Based on the above comparison, it can be concluded that the three proposed learning strategies are effective and BPSO-MRFL has competitive performance in terms of convergence.

6. Conclusions

In this paper, a new algorithm called BPSO-MRFL has been proposed. The algorithm is based on the manta ray foraging search mechanism and has three different search phases: chain learning, cyclone learning, and somersault learning. The chain learning phase enhances the social learning ability of the population. In the cyclone learning phase, the gradual increase in iterations encourages BPSO-MRFL to smoothly transition from an exploratory search to an exploitative search, balancing the algorithm’s exploration and exploitation abilities. The somersault learning phase allows particles to adaptively search in a changing search range, enhancing the local search ability of the algorithm. Therefore, all three search phases contribute to improving the search performance of BPSO-MRFL.

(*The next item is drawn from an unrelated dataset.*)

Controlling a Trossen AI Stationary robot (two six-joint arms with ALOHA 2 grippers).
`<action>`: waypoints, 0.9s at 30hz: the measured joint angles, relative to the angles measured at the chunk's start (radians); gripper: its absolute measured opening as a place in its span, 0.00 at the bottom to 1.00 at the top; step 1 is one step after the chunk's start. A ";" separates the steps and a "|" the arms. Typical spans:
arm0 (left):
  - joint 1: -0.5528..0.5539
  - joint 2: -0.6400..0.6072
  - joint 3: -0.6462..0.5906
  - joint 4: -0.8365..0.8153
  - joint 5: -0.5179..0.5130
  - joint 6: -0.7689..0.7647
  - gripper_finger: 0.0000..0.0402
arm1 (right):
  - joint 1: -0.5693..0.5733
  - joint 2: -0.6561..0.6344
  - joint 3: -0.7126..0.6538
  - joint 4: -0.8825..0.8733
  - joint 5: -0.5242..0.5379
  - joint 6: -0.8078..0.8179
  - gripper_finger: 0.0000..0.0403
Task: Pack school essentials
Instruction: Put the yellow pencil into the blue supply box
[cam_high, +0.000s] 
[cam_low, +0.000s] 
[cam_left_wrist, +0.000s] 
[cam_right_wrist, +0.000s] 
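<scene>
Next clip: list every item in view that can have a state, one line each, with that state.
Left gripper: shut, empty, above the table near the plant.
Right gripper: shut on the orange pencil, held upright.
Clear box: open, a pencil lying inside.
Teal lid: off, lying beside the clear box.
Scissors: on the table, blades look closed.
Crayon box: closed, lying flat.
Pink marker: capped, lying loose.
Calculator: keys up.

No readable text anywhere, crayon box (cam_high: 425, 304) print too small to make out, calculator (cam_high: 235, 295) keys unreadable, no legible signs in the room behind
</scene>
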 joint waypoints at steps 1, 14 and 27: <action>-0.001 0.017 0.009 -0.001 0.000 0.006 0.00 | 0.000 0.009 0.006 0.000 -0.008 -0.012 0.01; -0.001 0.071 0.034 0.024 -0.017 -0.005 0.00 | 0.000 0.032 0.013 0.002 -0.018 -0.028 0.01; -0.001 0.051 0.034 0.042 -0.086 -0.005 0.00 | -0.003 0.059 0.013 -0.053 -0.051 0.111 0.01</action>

The proposed BPSO-MRFL algorithm has been comprehensively evaluated on gene expression datasets and compared with well-established swarm optimization algorithms, including three classical feature selection, four well-known optimizers, and four different variants of PSO. The experimental results demonstrate that BPSO-MRFL can achieve competitive or even better performance on most datasets. The algorithm combined with the classifier studied in this paper is only the KNN classifier with a few parameters and easy to implement. There are many classifiers that affect the classification performance of feature selection. How to select the optimal classifier needs further research. In future work, we will aim to conduct a deeper study of the BPSO-MRFL algorithm’s performance on ultra-high dimensional datasets and further improve its performance and enhance its efficiency.